Loria isn't an idiot. He's extremely self-serving and probably morally bankrupt, but he did not make this hire because he's stupid. If he were actually stupid he wouldn't have figured out how to trick the city of Miami into buying him a new baseball stadium; again, he's not a great guy. Loria made the move, it appears, because he's impatient and cheap (he is already paying Jennings, in addition to paying the since-fired managers Ozzie Guillen and Redmond) and reckless. All of which boils down to Loria making the hire because he's delusional in the way that fans can be. In an increasingly corporate game, it's almost refreshing when a team makes eccentric decisions, like hiring their GM to manage the team despite never having any experience at all as anything involving a major league clubhouse.

But despite the ballpark, the Giancarlo Stanton and Christian Yelich contract extensions, the success of Jose Fernandez, and the general promise of the Marlins, this is still a flawed team. The pitching staff and offense are middle-of-the-pack and a general manager taking over in the dugout is as unlikely to fix those problems as a manager with two decades experience.

It's unlikely, but maybe—just as bringing up Fernandez during his age 20 season from Single-A was—picking Jennings to manage will be a masterstroke.
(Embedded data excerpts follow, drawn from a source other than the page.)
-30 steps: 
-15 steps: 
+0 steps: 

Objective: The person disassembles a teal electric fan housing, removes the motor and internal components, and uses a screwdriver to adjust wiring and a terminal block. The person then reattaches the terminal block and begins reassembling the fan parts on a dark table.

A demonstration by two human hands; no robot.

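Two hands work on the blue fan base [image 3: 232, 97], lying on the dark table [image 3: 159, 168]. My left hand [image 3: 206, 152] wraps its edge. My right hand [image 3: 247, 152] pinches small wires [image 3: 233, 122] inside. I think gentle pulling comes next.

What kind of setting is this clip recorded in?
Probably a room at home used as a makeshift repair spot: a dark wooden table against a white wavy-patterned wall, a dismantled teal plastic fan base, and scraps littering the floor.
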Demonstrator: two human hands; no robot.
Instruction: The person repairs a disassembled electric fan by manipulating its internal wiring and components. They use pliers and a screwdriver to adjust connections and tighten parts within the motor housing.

But even if it is, and even if this untested front office veteran is a brilliant strategist and deft dugout psychologist, we probably won't notice. The truth is, despite all the outrage from the baseball establishment, this hire and any other simply isn't in a position to make a difference either way. The Marlins path to relevance this season will be to win a few games, keep their good players healthy and wait for the return of Jose Fernandez from injury. The managers can change. If the plan changes, Marlins fans will have something to worry about.